Task statement:
Whenever the word "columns" appears in a line of the data below, copy that line.

Information provided:
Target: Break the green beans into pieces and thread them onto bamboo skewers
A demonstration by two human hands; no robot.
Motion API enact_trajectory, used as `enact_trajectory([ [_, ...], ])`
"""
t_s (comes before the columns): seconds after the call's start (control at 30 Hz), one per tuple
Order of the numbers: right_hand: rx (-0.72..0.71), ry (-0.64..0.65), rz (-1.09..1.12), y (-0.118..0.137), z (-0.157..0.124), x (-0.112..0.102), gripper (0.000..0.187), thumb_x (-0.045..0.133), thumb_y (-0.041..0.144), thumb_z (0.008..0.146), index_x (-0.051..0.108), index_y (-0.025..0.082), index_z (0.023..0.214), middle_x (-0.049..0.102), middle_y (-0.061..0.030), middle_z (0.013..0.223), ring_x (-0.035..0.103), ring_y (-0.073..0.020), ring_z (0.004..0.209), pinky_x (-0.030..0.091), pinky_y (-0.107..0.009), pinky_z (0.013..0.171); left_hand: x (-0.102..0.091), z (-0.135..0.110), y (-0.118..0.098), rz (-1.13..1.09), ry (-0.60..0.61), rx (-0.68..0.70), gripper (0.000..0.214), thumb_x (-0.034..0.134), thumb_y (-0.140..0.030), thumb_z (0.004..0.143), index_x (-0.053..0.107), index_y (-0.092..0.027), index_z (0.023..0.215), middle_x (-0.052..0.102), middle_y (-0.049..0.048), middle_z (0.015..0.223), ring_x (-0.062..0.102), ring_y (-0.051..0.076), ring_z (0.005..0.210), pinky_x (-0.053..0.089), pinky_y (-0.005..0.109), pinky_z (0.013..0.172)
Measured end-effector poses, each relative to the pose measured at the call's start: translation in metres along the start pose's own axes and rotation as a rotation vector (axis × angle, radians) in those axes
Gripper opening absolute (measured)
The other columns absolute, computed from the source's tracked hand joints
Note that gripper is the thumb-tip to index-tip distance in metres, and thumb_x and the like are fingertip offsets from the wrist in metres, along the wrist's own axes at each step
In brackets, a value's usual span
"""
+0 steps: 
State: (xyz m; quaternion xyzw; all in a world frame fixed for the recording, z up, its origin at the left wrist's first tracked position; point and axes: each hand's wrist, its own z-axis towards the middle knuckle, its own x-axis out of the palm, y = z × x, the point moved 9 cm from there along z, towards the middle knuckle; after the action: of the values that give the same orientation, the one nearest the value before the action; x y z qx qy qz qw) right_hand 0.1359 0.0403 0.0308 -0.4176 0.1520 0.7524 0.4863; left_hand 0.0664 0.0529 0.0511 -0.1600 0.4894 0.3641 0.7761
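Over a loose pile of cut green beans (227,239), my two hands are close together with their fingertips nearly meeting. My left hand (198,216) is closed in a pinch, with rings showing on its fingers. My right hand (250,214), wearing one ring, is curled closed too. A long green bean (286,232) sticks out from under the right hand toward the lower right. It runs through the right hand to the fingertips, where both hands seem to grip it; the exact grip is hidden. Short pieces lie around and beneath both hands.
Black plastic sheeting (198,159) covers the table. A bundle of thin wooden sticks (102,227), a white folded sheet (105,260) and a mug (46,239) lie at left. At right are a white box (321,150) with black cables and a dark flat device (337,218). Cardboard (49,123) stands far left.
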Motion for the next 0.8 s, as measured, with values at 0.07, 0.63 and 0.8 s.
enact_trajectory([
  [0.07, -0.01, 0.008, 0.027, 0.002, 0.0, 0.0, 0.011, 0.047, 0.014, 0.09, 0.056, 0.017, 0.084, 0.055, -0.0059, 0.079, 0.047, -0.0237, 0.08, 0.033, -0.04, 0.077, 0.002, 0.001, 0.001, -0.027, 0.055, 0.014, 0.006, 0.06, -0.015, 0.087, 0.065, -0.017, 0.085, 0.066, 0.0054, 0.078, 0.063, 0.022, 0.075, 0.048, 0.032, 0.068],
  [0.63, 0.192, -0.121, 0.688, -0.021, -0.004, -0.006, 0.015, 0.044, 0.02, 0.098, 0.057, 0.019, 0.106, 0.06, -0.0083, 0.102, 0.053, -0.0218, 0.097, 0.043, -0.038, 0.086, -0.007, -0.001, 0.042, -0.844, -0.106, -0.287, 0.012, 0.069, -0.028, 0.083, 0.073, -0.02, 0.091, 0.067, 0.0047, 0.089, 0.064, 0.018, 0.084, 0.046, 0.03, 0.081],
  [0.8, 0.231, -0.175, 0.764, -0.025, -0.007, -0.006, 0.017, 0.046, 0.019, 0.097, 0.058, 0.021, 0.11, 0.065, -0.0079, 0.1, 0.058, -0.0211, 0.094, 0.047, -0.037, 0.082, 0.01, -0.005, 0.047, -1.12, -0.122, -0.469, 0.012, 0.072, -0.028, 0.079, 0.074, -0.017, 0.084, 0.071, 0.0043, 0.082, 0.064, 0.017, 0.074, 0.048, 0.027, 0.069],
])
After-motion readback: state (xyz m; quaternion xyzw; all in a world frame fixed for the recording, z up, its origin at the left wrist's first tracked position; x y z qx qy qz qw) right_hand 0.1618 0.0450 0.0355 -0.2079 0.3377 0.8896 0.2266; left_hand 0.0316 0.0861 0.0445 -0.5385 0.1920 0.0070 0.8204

Solution below:
t_s (comes before the columns): seconds after the call's start (control at 30 Hz), one per tuple
The other columns absolute, computed from the source's tracked hand joints

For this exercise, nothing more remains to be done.